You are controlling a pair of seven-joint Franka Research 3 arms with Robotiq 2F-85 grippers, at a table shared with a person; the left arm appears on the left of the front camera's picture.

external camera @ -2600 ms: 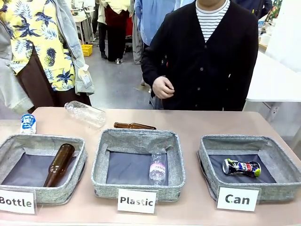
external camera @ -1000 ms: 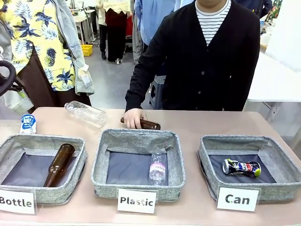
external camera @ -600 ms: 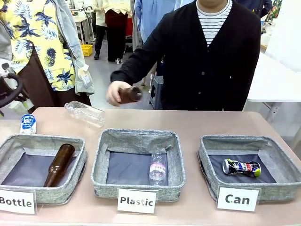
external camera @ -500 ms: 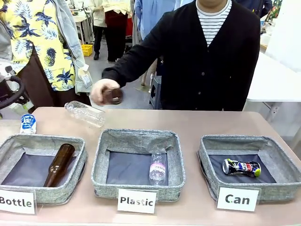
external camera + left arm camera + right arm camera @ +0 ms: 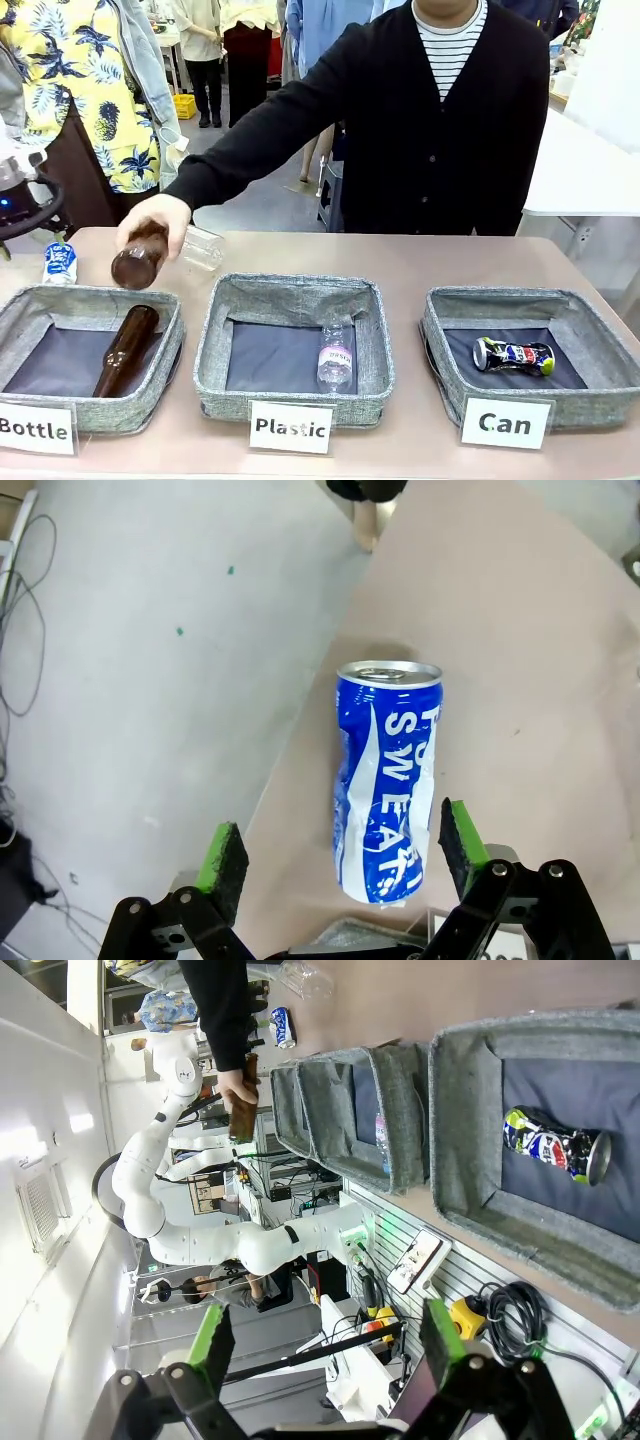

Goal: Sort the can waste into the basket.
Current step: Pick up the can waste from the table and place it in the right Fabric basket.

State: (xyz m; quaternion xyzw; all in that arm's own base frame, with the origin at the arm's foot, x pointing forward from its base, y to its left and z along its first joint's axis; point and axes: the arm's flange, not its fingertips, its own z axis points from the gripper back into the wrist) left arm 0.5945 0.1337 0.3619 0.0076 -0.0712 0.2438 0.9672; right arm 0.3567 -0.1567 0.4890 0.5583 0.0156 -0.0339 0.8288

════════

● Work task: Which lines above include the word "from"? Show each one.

● Solution to the problem:
Current step: Pick up the can waste from the table and place it in the right Fabric basket.
State: (xyz m; quaternion xyzw; all in that arm's own base frame, with the origin at the arm's foot, x pointing forward from its base, y to its left and z along its first joint's axis; point and axes: the arm's flange, not its fingertips, its own z axis points from the gripper back into the wrist) left arm 0.5945 0.1337 0.3619 0.0076 -0.0712 0.2438 0.9672; right arm 0.3567 -0.1567 0.4890 0.5583 0.0156 -0.0339 0.8288

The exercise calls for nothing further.